Saturday, February 24, 2007

Home away from home

These days I sometimes make a pallet on the floor and call the bookshop home for the weekend. I work Friday to Sunday. Except for my lunch breaks and moments necessary to meet other bodily needs, I can be found at the store (during normal operating hours of course) from 11am Friday until 6pm Sunday. I used to go home, even for my lunch breaks. That was when home was with my girlfriend in Durham. Now that I broke up with my girlfriend, I had to find a new home. Good thing I still have part ownership of a house in Burlington. It's a great old house (see pictures here) that my buddy Noah and I (with a whole lotta help from family, significant others, and friends) have spent the last 8 odd years restoring. I lived their briefly but decided to leave last summer and move in with my girlfriend. Now I'm back at the house while I finish my undergraduate degree at UNC-Greensboro. So I'm living in Burlington and coming to Durham on the weekends to work. Between being at the shop all day and the drive home being 45 minutes one way, I find it better to stay in Durham rather than doing all that driving. Most weekend nights I feel like getting out of the store for a couple of beers with friends after work. But some nights, especially when I have a lot of schoolwork to tend to, I like to lock the door behind my departing coworkers, and enjoy having the bookshop, with unused cafe space, all to myself. Last night I made a salad, had a beer with it, read an interview with the British theologian Sarah Coakley for my class entitled "God, the Body, & Sexual Orientation", and then read some more in Kobo Abe's novel The Woman in the Dunes, then I practiced playing Buffalo Girls on the baritone ukulele.

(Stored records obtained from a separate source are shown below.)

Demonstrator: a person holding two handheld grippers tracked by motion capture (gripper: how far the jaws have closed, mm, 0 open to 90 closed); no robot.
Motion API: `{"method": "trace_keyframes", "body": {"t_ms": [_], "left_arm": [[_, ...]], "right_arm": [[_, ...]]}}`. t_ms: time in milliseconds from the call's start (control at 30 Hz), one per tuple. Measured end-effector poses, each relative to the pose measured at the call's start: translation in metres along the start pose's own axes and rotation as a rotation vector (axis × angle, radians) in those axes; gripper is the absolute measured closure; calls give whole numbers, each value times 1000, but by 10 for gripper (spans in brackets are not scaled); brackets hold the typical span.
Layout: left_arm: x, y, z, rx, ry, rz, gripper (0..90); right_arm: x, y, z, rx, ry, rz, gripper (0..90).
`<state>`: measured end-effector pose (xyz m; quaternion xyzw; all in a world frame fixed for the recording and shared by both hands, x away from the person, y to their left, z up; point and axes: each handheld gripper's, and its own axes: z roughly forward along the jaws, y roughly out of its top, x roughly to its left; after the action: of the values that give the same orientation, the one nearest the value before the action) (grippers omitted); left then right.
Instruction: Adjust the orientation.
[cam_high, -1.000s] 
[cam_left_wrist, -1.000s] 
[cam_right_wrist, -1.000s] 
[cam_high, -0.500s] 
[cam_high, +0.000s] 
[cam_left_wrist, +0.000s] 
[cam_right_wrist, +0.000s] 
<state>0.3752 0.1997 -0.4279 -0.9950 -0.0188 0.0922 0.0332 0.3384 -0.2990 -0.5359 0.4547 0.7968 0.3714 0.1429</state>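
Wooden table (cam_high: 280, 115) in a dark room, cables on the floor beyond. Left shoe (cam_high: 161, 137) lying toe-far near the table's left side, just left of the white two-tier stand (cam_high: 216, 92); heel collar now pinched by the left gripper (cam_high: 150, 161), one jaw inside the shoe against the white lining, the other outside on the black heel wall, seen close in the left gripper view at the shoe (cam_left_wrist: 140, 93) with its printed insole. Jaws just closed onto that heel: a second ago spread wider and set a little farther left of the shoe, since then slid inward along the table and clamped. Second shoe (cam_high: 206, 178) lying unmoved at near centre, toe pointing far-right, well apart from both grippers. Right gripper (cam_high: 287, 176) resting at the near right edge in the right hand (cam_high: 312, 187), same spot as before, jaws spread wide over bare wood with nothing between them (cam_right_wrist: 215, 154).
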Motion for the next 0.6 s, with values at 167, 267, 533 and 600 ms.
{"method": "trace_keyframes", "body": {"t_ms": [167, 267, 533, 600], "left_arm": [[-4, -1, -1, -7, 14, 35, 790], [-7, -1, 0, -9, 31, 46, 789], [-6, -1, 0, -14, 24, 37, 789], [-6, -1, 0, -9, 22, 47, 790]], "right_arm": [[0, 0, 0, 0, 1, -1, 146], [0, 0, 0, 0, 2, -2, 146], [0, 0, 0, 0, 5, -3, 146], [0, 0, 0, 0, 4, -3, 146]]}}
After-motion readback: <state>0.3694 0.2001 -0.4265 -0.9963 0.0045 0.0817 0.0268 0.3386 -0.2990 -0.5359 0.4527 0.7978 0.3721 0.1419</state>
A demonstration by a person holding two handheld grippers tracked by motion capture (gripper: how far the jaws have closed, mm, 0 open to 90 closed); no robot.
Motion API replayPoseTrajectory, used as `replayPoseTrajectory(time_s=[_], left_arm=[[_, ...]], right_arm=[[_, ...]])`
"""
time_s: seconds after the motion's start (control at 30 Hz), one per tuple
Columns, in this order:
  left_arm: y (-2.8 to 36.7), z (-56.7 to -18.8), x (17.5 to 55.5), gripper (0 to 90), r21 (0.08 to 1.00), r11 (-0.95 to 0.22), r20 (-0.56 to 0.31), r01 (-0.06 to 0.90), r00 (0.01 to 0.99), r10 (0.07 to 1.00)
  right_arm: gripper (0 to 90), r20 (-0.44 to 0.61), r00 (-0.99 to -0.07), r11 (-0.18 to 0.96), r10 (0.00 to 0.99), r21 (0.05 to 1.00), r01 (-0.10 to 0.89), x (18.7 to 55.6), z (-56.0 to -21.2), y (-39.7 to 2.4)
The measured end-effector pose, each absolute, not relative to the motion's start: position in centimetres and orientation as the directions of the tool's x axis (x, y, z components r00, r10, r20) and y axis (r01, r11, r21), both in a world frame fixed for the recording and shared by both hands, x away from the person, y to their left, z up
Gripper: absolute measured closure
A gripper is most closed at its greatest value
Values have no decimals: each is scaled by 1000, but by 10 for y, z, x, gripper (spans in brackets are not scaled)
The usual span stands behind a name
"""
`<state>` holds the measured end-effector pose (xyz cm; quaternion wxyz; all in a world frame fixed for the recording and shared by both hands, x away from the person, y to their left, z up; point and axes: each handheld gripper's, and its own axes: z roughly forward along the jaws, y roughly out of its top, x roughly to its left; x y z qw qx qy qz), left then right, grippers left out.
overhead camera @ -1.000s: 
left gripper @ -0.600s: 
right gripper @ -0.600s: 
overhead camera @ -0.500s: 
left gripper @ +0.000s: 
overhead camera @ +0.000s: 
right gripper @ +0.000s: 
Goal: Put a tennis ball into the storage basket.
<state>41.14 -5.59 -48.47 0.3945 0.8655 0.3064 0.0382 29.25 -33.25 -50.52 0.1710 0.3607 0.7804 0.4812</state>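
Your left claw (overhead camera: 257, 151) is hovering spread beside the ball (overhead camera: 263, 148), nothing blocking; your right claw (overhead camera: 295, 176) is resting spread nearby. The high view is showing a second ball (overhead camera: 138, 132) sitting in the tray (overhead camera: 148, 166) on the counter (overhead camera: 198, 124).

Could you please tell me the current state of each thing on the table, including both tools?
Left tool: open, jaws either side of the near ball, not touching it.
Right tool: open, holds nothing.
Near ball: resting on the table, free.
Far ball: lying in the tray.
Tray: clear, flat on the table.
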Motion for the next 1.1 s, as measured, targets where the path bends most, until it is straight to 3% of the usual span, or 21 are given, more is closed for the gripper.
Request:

Then I turned out all the lights and headed for the "fur vault" (The bookshop is in a building which originally housed a dry cleaners and they had a vaulted room where they stored furs for the summer. Now it is sans vault door and serves as the shipping and receiving area for the store.) where I squirmed into my sleeping bag, zipped myself up, set my alarm on my cell phone, and drifted off to sleep. Call me crazy, but I kinda like calling the bookshop home away from home on the weekends. (Not that I want to live like this for the rest of my life, mind you.)

2 comments:

Joseph H. Vilas said...

There are at least a couple of SF stories I can think of where people are spared during some disaster because they were asleep in a vault (or something close to it). One is a Twilight Zone episode you've probably seen. Another is a short story whose title I can't remember. There were two survivors. What I remember about that story (what stuck out among all the other "We're the last people on Earth" stories) was that the surviving man, in "marrying" the surviving woman, wove her a wedding ring out of grass, instead of taking one from a jewelry store. Since it was grass, it would wear out on occasion, and he would have to make a new one by weaving another -- sort of a symbolic re-affirmation of his vows.

Joseph H. Vilas said...

BTW, just when I thought Sage (the reader I use for syndicated blogs) was working better, it hides a blog post from me for a week. Argh.